Тут опять потерял он дар речи, в тишине добрались мы до аптеки, в безмолвии двинулись в обратный путь вкруговую, на сей раз по Литейному мосту.
Развернувшись на Литейном, свернули мы на Шпалерную; шофер, как бы ко мне и не обращаясь, произнес:
– А вот и тюрьма на Шпалерной, где Гумилев сидел. Я слышал, из подвалов, из расстрельных и из пыточных, трубопровод подземный был проложен, – кровь в Неву спускали. До сих пор корюшки нашей любимой в реке полно, старую кровь чует.
– Ничего, – отвечала я, – недолго нам осталось этих маленьких шакалогиен есть, говорят, как дамбу достроят, эспланаду на Васильевском намоют, так корюшке конец придет.
– Так и будем, – сказал он мрачно, – ностальгией страдать и весной огурцы жарить, как в анекдоте.
Нехороши были сны мои в ту ночь, состояли из обрывков кварталов, недействующих лиц, не стыкующихся в сюжет слайдов.
Пространство между тюрьмой приговоренного поэта и тюрьмой его арестованных пятнадцать лет спустя сыновей разделяла река, а в пространстве между раздвоенными “Крестами”, женской и мужской частью их, лежали голубовато-серебряные рельсы, по которым можно было уехать в Хельсинки, в Выборг, в Териоки, то есть в Зеленогорск, в Левашово и в Бернгардовку, и едешь ли, плывешь ли, по берегам и по обочинам вставали в урочный час мертвецы и тянули к небу костяные руки свои, такое видел плывший по Днепру есаул Горобец, не о нем ли пел, вприскочку гарцуя с микрофоном по сцене модный певец: “Есаул, есаул, что ж ты бросил коня?”
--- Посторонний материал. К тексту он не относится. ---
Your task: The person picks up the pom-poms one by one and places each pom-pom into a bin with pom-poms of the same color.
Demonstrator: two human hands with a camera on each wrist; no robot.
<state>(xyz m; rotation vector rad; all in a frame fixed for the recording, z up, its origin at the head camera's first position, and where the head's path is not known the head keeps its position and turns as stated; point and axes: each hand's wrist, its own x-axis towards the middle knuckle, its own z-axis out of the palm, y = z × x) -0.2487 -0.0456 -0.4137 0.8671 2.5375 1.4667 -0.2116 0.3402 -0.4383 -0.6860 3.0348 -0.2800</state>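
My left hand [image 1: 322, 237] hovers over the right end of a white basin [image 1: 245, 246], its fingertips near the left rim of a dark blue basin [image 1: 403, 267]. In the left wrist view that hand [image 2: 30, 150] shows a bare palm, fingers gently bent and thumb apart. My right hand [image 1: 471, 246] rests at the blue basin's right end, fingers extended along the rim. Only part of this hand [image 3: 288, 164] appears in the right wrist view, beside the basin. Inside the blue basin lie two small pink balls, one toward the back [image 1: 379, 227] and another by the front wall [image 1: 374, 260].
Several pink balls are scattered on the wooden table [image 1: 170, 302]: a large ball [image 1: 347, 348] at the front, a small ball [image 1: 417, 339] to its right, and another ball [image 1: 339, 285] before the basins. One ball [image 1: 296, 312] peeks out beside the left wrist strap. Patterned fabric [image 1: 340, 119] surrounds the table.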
Перед тем, как оказаться в тюрьме, внезапно познакомившись и узнав с великой радостью о существовании друг друга, сводные братья встречались в полуподвальном трактирчике Ломанского переулка (упиравшегося, кстати сказать, в одни из “Крестов”-bis), где находилось общежитие Лесотехнической академии – в нем жил Орест; трактирчик заменял им “Бродячую собаку” (в бродячих псах недостатка в городе не было с восемнадцатого года, вечно попадался какой-нибудь Жакушка Шариков, стучавший локтем-коленом о мостовую, вычесывая блох, воздевая карие очи к небу, тощий, ребра легко пересчитать); они читали друг другу за кружкой пива громким шепотом стихи отца.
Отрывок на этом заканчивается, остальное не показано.